PROBLEM REQUIREMENTS: Your response should contain every line from the data below that holds the string "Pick".

(Stored dataset items)
* * * * * * * * *
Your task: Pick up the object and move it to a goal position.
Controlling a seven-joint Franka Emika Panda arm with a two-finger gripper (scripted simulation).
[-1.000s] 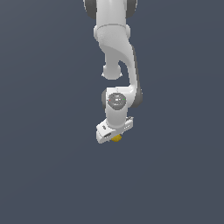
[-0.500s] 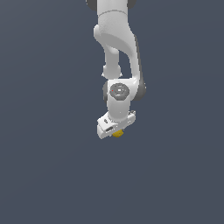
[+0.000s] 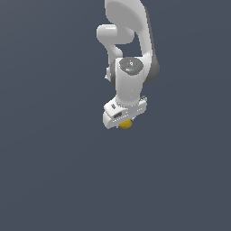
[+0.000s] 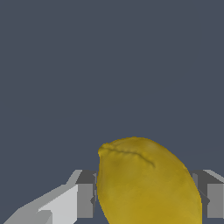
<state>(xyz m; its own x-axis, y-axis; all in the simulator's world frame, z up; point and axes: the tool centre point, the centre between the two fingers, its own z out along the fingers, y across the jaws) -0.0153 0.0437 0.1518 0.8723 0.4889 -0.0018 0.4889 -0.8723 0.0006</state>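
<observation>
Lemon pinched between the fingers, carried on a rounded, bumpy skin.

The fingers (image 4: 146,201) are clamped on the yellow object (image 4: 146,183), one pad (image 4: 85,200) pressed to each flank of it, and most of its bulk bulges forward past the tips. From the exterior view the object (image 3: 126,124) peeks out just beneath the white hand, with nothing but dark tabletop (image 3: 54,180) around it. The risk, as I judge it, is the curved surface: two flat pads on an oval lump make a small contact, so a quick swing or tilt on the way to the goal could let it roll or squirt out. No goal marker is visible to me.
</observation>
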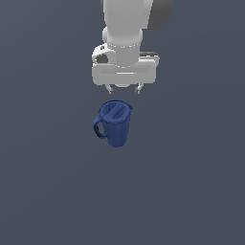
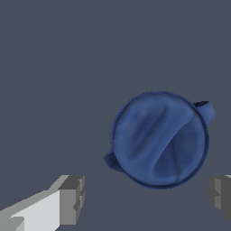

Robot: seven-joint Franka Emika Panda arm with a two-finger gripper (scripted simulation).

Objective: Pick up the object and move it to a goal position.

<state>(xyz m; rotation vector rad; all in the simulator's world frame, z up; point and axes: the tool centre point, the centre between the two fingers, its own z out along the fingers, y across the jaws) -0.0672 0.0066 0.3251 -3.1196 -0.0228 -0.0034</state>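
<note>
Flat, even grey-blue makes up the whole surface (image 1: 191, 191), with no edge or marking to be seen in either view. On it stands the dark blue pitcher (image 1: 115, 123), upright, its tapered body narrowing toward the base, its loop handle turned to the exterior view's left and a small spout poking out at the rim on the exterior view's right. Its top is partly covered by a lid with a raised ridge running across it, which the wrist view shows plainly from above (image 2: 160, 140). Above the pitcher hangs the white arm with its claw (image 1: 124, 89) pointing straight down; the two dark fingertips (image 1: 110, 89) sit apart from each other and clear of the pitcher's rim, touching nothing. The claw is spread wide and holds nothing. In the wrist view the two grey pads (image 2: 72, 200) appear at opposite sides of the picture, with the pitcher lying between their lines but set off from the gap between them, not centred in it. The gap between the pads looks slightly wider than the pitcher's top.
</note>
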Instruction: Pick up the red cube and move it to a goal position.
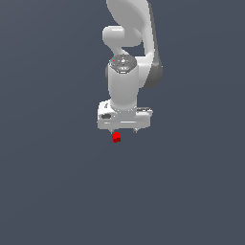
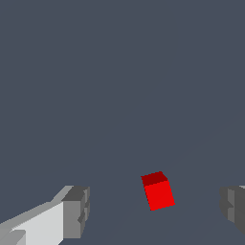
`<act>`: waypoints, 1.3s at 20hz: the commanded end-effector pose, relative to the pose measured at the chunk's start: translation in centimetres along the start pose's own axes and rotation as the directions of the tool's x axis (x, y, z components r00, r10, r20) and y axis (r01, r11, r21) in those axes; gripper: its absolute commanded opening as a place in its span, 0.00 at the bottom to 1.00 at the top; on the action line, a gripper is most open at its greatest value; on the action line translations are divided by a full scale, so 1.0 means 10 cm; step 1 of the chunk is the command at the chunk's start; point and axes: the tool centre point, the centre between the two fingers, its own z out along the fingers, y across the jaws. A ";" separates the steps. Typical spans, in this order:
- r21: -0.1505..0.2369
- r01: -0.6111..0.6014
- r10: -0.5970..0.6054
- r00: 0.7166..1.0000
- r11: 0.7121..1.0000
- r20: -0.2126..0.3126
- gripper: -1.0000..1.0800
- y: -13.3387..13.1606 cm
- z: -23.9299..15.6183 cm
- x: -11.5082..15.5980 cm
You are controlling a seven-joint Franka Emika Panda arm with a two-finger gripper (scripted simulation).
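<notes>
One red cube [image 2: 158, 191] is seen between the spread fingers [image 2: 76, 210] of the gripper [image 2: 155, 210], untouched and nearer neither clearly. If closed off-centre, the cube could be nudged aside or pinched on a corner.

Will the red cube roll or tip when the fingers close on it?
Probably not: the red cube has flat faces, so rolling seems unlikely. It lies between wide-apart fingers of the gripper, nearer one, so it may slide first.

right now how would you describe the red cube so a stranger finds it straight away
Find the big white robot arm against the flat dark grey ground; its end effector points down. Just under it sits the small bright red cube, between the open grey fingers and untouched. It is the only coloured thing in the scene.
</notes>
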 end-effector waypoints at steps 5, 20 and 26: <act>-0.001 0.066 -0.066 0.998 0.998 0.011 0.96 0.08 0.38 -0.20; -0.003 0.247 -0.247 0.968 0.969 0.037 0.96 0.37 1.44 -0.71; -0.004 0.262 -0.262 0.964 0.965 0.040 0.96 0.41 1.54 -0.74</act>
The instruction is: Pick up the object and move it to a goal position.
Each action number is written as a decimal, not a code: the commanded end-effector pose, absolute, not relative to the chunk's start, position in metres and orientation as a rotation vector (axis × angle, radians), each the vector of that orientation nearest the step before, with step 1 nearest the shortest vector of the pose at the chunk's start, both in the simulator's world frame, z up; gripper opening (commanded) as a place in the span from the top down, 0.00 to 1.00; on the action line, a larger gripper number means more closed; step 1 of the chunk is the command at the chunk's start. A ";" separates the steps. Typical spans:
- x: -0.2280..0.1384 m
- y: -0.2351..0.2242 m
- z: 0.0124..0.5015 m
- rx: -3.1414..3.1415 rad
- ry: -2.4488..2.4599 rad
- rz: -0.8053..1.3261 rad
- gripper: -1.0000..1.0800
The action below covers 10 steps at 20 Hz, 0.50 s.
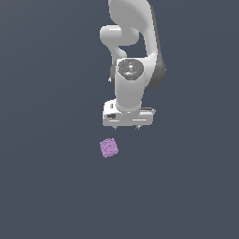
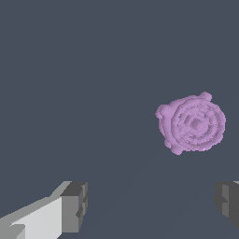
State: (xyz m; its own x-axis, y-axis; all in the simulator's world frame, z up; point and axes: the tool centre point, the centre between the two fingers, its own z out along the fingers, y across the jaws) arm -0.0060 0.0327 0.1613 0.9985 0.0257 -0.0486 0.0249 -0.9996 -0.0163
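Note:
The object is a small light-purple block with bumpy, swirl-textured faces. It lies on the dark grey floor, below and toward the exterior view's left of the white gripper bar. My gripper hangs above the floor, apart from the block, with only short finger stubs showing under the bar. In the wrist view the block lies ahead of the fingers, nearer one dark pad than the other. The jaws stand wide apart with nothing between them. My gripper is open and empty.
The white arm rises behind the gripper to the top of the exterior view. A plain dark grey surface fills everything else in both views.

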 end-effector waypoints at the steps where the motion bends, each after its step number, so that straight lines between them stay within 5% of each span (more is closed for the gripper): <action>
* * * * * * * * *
EXPECTED OUTPUT:
Your task: Pick up the object and move it to a goal position.
Objective: Pick up the object and move it to a goal position.
Instruction: Pick up the red cube and move it to a goal position.
The instruction is: Pick up the object and move it to a goal position.

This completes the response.